YOUR GOAL ▸
Print, word for word, every line from the beginning of the listing up to and including the line with "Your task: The". Pictures are to be excluded.

****************

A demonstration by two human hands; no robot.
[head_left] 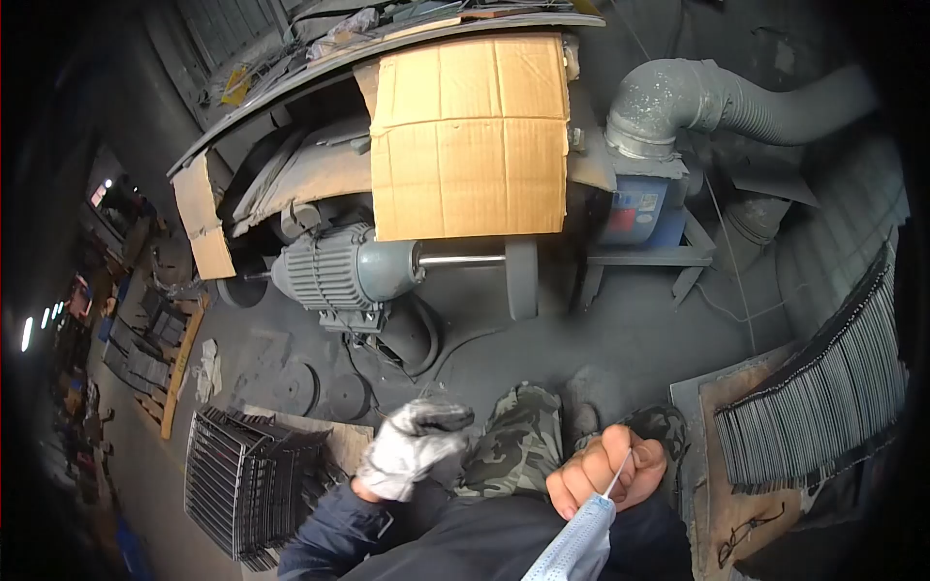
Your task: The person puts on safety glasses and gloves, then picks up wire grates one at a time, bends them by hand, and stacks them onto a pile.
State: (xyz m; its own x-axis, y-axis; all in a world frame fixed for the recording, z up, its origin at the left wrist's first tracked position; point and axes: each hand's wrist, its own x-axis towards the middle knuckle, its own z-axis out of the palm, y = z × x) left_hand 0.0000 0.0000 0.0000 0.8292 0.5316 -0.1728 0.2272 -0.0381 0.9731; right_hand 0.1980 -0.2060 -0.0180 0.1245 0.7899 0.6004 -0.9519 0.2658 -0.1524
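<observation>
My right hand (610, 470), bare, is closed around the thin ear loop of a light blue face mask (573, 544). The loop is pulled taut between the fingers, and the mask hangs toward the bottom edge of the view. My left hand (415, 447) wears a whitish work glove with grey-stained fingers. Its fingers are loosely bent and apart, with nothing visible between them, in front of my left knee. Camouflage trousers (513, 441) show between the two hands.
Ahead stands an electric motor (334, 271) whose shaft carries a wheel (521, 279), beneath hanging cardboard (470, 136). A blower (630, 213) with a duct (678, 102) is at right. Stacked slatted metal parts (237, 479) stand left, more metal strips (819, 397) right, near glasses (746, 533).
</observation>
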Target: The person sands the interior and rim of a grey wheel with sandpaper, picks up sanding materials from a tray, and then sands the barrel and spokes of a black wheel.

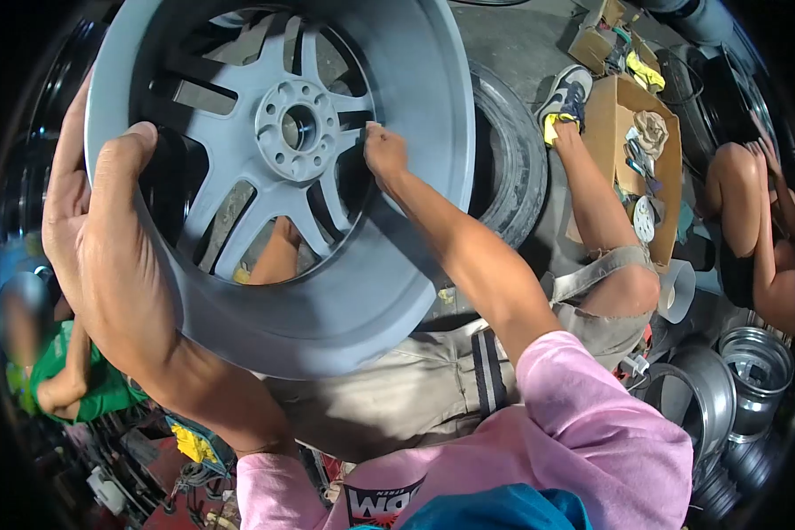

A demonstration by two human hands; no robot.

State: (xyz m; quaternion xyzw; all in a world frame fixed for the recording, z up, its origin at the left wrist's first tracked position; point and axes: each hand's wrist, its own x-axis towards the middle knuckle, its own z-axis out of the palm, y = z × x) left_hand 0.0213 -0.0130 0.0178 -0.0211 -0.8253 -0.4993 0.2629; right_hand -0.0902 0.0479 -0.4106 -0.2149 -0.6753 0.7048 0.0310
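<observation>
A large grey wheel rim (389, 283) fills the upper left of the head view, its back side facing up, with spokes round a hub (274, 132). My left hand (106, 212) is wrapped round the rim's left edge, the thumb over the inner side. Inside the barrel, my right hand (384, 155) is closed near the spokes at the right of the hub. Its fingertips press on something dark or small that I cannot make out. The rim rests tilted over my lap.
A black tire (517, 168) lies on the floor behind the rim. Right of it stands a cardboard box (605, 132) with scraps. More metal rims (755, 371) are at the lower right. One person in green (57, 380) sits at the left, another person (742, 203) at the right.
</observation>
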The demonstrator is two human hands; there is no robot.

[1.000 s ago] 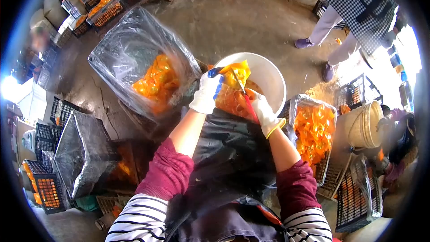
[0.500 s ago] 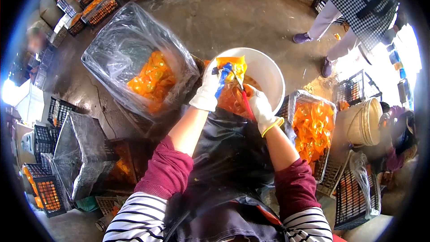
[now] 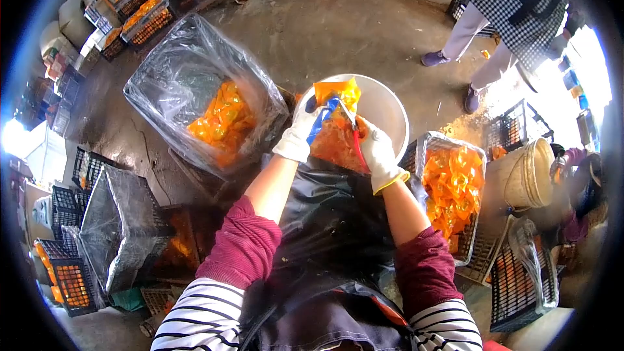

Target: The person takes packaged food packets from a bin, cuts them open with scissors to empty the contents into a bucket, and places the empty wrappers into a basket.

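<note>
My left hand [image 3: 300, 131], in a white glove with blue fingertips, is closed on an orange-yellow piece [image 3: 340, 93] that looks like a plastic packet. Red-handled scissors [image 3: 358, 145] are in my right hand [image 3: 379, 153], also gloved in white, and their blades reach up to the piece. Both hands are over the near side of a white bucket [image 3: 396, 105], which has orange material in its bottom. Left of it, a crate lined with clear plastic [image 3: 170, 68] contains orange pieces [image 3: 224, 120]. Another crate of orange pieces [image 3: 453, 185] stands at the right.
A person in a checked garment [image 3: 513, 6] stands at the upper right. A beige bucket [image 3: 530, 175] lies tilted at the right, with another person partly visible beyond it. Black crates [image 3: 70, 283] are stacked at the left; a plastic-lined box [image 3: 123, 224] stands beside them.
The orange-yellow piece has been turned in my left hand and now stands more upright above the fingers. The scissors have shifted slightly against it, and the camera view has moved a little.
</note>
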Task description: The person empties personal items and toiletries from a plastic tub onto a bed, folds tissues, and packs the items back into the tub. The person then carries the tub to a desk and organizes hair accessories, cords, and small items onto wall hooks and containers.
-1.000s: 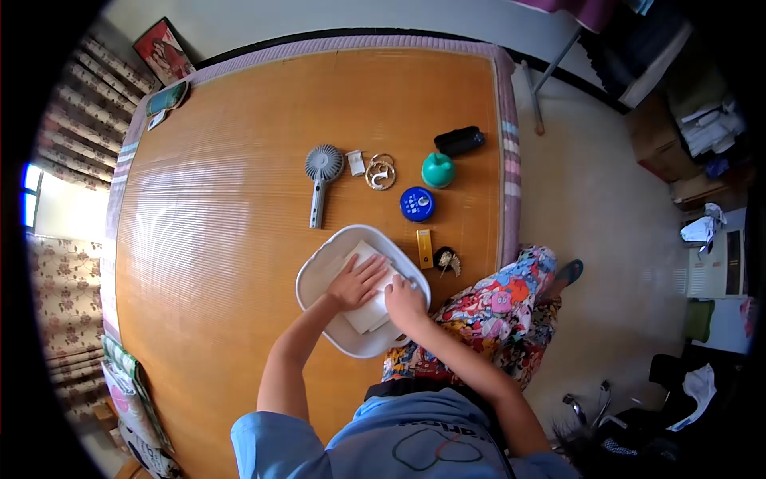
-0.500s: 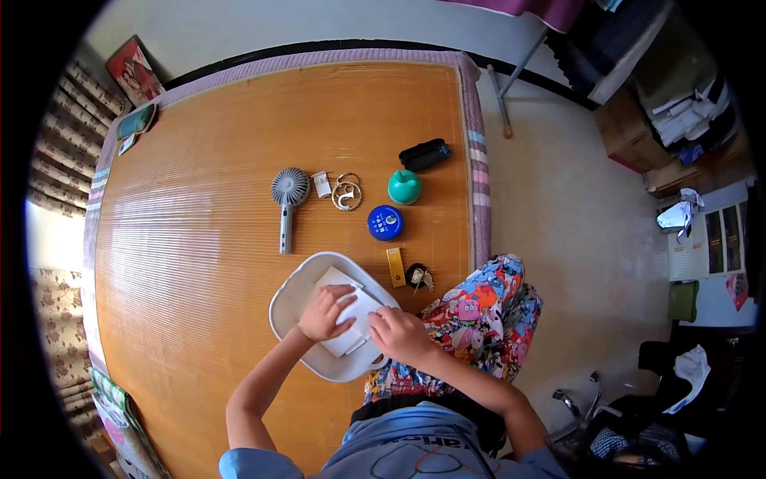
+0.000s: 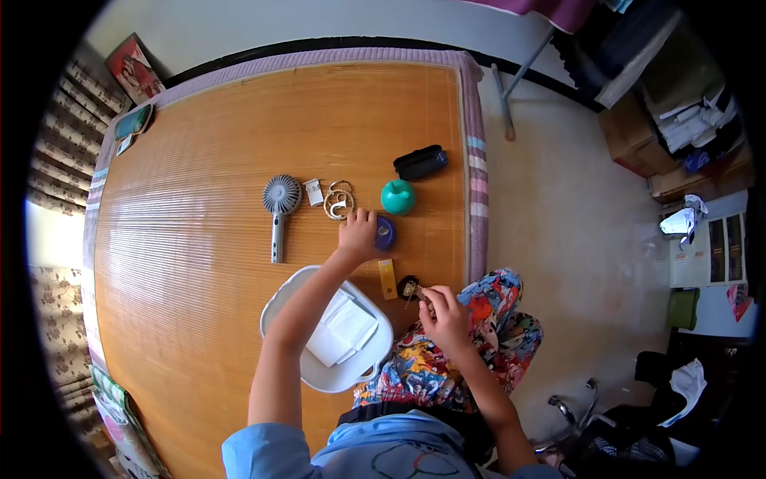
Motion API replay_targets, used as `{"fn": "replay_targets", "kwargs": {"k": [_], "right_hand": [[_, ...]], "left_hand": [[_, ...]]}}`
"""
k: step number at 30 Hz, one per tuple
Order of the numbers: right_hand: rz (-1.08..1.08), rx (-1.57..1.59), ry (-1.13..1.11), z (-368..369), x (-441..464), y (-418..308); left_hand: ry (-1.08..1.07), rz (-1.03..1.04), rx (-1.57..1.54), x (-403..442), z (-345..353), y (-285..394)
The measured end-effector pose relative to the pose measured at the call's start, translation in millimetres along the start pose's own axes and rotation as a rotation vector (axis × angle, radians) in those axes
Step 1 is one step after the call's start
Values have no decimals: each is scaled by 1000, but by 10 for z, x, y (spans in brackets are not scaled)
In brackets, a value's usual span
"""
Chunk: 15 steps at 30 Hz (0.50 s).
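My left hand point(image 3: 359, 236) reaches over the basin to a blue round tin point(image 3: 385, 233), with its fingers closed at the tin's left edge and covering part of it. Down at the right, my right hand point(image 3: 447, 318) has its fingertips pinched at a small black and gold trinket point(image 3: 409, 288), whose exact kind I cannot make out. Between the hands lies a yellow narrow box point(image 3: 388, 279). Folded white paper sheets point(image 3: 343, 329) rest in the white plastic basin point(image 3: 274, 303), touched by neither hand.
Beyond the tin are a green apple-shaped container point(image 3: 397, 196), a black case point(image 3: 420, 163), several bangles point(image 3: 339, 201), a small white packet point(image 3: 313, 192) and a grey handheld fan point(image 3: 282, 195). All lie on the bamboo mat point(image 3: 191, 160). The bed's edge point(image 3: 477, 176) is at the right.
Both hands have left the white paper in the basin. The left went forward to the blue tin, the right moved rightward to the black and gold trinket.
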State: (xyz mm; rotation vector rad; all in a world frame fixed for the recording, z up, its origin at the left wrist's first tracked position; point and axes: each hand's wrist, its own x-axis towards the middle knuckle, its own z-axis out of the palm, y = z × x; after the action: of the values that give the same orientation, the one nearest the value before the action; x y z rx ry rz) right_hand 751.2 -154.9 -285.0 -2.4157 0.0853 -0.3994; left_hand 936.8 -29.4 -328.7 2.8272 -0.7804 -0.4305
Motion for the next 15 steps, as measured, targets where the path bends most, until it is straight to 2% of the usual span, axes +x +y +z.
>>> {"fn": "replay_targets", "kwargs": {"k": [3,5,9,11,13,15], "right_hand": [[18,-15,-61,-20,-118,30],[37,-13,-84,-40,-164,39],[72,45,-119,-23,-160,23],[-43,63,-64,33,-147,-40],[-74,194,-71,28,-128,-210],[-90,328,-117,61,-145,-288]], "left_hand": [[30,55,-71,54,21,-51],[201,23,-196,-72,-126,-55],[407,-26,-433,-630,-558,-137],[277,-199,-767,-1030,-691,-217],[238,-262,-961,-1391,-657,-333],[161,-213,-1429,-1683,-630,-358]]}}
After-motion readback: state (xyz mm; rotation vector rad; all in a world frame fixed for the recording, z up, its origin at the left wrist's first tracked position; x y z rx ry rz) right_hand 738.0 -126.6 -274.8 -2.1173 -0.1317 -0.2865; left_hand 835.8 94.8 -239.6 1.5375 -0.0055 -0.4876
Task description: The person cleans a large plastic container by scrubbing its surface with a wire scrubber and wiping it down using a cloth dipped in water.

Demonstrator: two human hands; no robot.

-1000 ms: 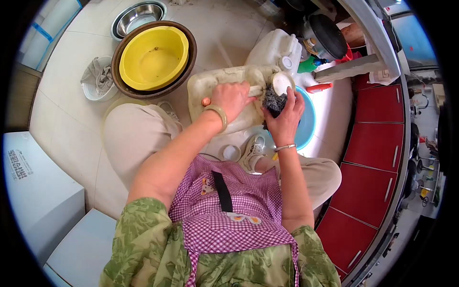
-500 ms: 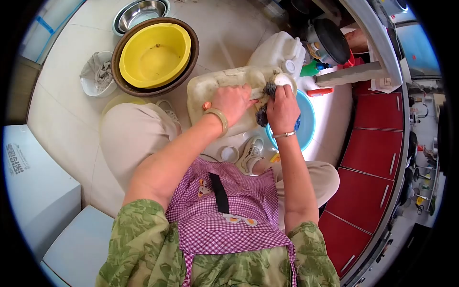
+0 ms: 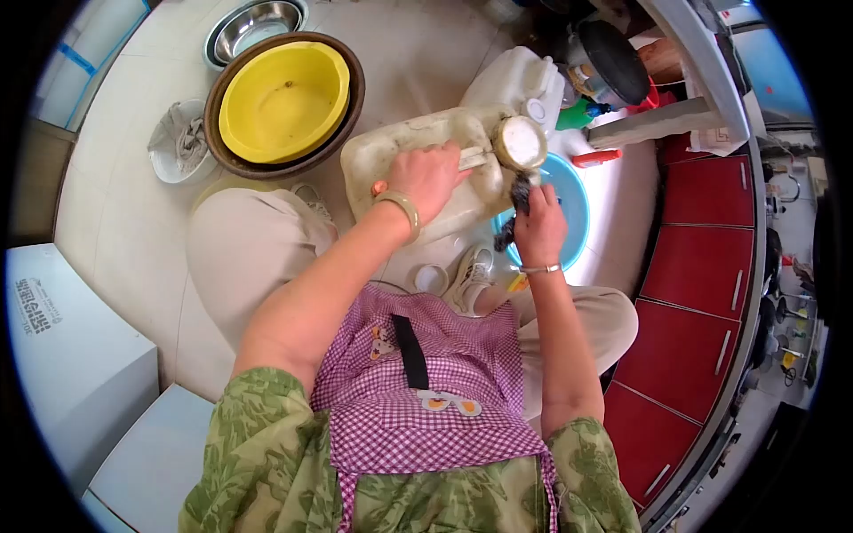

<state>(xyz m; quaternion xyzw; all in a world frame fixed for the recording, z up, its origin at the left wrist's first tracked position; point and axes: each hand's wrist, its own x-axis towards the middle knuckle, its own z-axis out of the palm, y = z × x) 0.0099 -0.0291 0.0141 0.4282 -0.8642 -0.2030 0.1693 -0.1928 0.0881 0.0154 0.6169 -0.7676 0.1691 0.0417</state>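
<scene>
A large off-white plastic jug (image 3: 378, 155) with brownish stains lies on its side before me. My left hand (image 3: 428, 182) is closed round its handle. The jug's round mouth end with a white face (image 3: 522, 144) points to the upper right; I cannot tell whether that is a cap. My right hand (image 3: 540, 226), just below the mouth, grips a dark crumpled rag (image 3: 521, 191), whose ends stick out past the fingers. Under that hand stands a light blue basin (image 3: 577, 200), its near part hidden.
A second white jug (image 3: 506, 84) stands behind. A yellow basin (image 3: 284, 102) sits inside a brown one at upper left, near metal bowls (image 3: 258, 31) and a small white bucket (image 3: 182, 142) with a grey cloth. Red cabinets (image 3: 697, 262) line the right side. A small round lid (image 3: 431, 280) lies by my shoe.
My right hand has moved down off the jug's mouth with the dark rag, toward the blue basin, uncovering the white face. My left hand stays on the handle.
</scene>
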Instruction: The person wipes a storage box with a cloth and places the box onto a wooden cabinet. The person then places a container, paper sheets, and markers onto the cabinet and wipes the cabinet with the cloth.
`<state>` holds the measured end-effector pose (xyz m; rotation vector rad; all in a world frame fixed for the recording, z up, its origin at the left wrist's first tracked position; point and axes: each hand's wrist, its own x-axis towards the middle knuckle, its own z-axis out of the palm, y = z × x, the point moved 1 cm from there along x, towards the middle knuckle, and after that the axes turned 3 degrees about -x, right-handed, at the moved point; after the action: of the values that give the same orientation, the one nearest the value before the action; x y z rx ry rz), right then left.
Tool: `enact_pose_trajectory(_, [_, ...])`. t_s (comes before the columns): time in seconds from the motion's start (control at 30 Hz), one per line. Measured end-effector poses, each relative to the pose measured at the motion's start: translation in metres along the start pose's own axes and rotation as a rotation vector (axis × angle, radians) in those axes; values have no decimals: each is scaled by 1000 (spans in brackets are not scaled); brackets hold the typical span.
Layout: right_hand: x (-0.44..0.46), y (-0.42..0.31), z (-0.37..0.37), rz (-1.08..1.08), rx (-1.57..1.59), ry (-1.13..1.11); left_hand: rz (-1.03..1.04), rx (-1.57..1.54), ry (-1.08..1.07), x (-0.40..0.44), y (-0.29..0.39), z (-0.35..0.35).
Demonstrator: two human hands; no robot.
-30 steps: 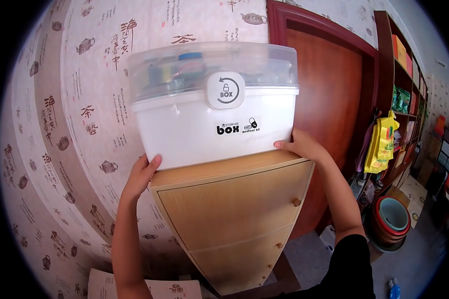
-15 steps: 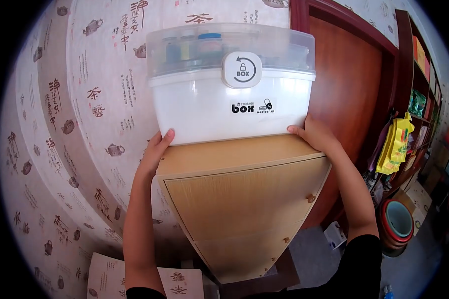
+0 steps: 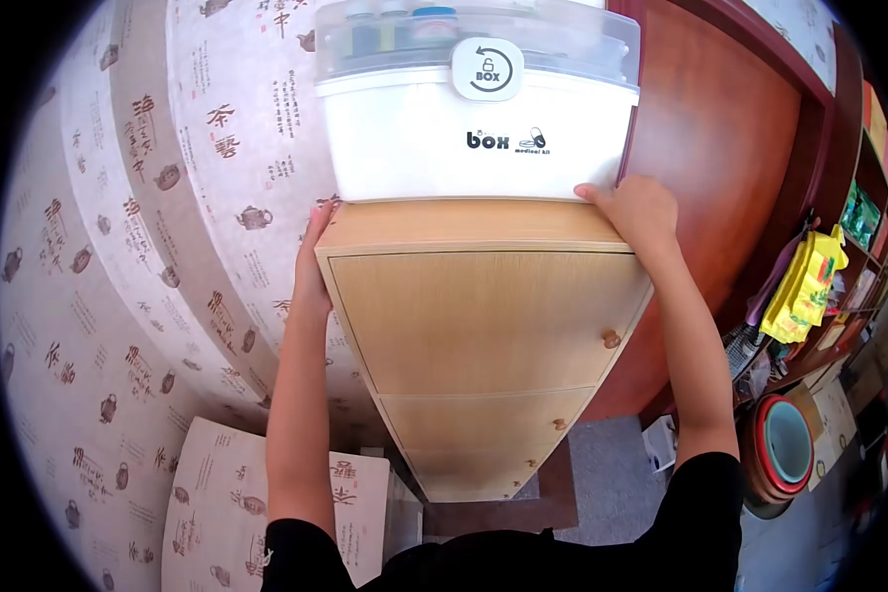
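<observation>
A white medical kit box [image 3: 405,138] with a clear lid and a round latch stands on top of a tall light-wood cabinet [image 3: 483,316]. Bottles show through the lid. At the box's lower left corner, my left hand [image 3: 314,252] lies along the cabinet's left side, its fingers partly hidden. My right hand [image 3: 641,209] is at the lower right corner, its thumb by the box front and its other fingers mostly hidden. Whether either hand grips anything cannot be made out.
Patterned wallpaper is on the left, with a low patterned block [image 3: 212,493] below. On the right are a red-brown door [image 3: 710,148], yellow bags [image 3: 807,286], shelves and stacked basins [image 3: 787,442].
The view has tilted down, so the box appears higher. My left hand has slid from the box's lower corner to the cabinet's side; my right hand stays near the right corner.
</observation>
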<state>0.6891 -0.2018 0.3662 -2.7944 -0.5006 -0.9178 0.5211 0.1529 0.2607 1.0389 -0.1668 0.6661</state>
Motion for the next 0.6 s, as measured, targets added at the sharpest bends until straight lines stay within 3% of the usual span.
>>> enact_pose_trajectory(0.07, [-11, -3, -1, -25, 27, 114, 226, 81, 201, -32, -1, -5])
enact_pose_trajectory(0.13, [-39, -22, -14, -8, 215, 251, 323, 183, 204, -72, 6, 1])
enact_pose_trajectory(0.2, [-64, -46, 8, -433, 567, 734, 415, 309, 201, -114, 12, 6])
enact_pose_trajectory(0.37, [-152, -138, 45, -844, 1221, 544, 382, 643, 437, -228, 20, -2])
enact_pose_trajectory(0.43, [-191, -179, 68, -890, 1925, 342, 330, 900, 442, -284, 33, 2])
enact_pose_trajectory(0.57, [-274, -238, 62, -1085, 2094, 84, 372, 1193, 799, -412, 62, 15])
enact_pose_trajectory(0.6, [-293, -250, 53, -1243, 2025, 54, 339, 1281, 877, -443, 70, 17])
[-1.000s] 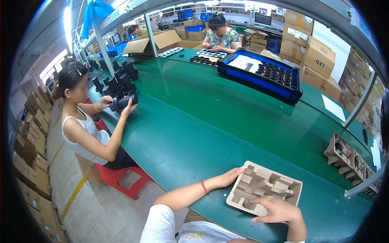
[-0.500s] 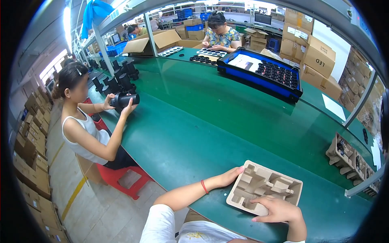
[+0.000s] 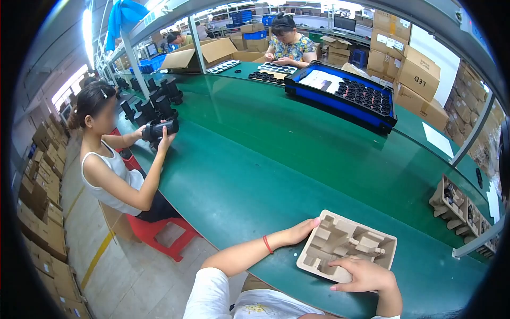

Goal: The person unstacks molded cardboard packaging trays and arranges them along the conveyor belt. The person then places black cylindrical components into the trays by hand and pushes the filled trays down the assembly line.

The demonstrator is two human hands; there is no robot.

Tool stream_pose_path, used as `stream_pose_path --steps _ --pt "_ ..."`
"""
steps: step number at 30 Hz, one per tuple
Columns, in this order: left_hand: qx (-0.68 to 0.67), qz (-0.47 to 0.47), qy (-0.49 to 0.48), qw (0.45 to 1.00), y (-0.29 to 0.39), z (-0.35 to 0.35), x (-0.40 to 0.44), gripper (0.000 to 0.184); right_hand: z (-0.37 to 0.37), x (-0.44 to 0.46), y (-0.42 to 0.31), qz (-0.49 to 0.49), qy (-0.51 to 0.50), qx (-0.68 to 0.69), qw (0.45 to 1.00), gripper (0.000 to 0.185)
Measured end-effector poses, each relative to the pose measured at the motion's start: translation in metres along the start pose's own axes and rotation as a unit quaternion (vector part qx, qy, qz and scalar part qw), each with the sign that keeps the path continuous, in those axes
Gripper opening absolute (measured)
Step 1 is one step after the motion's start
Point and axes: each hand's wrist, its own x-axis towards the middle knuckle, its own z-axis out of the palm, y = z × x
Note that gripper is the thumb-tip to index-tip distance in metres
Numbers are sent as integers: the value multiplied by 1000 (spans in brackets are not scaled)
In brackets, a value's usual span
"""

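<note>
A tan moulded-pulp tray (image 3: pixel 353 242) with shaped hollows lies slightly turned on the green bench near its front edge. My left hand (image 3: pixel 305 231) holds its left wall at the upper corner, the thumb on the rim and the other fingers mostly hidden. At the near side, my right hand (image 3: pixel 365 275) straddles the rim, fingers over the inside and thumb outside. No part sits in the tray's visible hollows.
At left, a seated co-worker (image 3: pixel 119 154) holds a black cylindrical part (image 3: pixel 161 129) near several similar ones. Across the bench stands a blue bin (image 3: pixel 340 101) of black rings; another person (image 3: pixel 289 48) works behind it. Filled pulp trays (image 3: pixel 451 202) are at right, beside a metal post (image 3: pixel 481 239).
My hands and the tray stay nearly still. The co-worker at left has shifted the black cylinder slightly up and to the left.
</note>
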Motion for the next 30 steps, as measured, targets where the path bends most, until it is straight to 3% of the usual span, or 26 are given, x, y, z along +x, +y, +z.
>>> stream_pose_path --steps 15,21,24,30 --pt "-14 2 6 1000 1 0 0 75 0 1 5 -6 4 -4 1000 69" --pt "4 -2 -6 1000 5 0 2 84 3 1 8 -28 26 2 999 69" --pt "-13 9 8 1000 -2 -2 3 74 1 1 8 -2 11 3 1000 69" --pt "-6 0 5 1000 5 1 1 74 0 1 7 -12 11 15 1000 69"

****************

SOLVED EXERCISE ▸
A demonstration by two human hands; no robot.
[head_left] 
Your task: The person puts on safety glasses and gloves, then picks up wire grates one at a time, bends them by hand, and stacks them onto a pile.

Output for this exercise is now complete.